A blueprint for Iran
Simple but Not Easy
The military buildup in the Middle East is the biggest since the Iraq War. “Only President Trump knows what he’s going to do,” says his spokesman. Americans may disagree about what they want him to do, but they should all agree that “only” he does not get to decide. The Constitution and the War Powers Act are clear: Congress must authorize the use of force.
Next week, the House of Representatives will vote on a bipartisan war powers resolution. It requires the president to come to Congress to make the case for using military force against Iran. I support this resolution on its legal merits. I also support it for its strategic value.

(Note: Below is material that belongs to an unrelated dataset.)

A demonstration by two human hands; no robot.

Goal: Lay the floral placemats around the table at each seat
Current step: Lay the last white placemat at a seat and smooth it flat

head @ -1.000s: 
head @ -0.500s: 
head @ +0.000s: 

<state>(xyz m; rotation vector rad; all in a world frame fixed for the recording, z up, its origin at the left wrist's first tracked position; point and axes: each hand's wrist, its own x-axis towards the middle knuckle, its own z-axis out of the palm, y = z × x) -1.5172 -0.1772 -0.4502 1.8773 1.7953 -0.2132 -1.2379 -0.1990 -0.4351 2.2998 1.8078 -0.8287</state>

The American posture towards Iran has long vacillated. Since before the Islamic Revolution, each president has taken a different tact. Doves and hawks have alternated, using different carrots and sticks. Congress must put ballast into the ship of state. As it has with
Taiwan (Taiwan Relations Act),
Ireland (support for the Good Friday Agreement), and
NATO (funding the alliance’s defense),
Congress should set a stable, bipartisan course for Iran policy. Presidents can steer that course with adjustments to the wind and currents of the day. A debate on this president’s coercive diplomacy with Iran would be an opportunity to set that course. The timing is ideal: the Islamic Republic is weak and the Ayatollah is dying. Moderates in the coming succession struggle will have a stronger hand if they can point to a bipartisan blueprint in Washington for better relations.

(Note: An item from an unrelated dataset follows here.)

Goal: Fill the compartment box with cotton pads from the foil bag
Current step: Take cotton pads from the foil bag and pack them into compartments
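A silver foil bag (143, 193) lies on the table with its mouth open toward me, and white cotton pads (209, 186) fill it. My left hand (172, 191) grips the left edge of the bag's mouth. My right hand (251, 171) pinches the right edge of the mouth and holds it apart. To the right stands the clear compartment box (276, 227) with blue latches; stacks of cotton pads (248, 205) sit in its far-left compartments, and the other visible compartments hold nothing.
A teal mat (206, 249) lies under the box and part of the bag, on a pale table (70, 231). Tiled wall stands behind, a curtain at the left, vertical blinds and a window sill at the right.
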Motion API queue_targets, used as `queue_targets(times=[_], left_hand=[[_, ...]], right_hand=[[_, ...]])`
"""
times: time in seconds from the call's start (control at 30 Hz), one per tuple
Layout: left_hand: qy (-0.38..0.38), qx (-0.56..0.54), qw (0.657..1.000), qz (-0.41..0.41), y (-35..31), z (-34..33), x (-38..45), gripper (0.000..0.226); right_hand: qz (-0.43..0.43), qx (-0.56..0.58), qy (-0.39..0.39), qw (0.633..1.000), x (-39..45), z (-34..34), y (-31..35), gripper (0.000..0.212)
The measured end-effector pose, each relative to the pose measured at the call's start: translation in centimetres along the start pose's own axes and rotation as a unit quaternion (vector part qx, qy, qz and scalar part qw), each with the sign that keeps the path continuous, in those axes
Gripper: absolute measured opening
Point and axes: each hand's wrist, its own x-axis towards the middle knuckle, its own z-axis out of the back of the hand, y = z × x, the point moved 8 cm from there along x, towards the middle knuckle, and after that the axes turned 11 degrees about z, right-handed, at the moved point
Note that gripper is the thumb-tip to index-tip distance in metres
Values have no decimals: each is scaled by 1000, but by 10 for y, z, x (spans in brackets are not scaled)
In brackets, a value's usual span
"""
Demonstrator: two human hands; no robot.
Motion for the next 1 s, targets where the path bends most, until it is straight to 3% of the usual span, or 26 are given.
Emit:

That blueprint starts with American and allied air supremacy in the Middle East. The Islamic Republic’s aims to rain down terror with its own ballistic or nuclear weapons are non-starters. Its funding for proxies to fire their own rockets is similarly unacceptable. The United States will maintain the means to conduct aerial strikes to prevent those ballistic, nuclear, or rocket attacks. It should also continue to support Iron Dome for Israel. Eventually, it may extend Iron Dome to regional air defense. Tactics and techniques will vary. But the imperative of air supremacy is constant.

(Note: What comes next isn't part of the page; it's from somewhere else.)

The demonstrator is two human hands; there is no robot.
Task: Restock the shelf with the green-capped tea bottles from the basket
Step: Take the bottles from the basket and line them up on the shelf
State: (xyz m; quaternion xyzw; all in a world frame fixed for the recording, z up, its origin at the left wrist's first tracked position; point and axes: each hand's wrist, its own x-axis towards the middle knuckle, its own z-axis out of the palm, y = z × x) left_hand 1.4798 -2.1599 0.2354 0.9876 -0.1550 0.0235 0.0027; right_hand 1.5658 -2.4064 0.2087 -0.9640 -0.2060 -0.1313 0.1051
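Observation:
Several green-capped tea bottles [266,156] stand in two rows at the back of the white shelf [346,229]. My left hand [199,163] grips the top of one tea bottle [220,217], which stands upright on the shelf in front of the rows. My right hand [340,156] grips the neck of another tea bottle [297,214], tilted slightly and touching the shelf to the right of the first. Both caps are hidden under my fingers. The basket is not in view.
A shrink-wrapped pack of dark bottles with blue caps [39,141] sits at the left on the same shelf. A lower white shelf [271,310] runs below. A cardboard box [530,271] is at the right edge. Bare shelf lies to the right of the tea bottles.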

If the strategic ‘stick’ is air supremacy, the carrot is mutual non-interference. It should be bipartisan congressional policy that the United States considers interference a tit-for-tat enterprise. Iranian leaders need not fear overt or covert reprisals, kinetic or non-kinetic, if they do not interfere with others. Supporting jihadists in Syria, attacking Americans in Iraq, attempting the annihilation of Israel – this is Iranian interference. If it stops, the reprisals stop. Mutual non-interference is the goal, not regime change; although the United States will always support the right of all people to speak, assemble and vote freely.
This blueprint of American air supremacy and mutual non-interference could get bipartisan support in Congress. It could stabilize and rationalize the U.S. posture towards Iran. And perhaps it could signal to the moderate faction in Tehran that, once the Ayatollah dies, there’s a viable path to a better economy for Iranians.



These ideas asume that Iran has any intention of abiding by ANY agreement. They have proven skilled and unreliable negotiators. They will/have promised many things in the past to remove sanctions, then systematically reduced compliance by multiple means. The JCPOA failed because they were not complying with it. Back Door deals with counties to supply they with Nuclear technology and materials, limiting IAEA access to critical sites that would expose the non-compliance. All the while stating that their Nuclear Enrichment Program was for "peaceful purposes only". EVERYONE knew that statement was demonstrably false. They enriched Uranium far beyond what was need to power civilian power generation plants and built "Bunkers" that didn't have IAEA Access to hide it. JCPOA proponents said that the agreement provide some degree of regulation of Iran's nuclear ambitions. The first Trump Administration said that nothing short of total compliance with the agreement would keep it viable. As the Iranian Government had no intention of coming to full compliance, the treaty was abrogated by the U.S.; some of those the EU et. al remained in the agreement, though it was unenforceable.
I don't believe that the Iranian Government will honor ANY agreements with the "Great Satan" or "Little Satan", as the destruction of the U.S. and Israel are discussed as religious imperative by the Mullahs who run Iran. As Golda Mier once stated "“You cannot negotiate peace with someone who has come to kill you.”. True then, true now. As a Veteran I truely wish that this was not left to us to deal with these homicidal maniacs, but here we are...again.
Wow!
You truly are naïve and apparently a conservative disguised as a Democrat.
If you vote in favor of this resolution to use military force against Iran on the basis of anything that comes from Trump I will commit to seeing you lose the 2026 election and be sent home in shame as a Trump-Collaborator.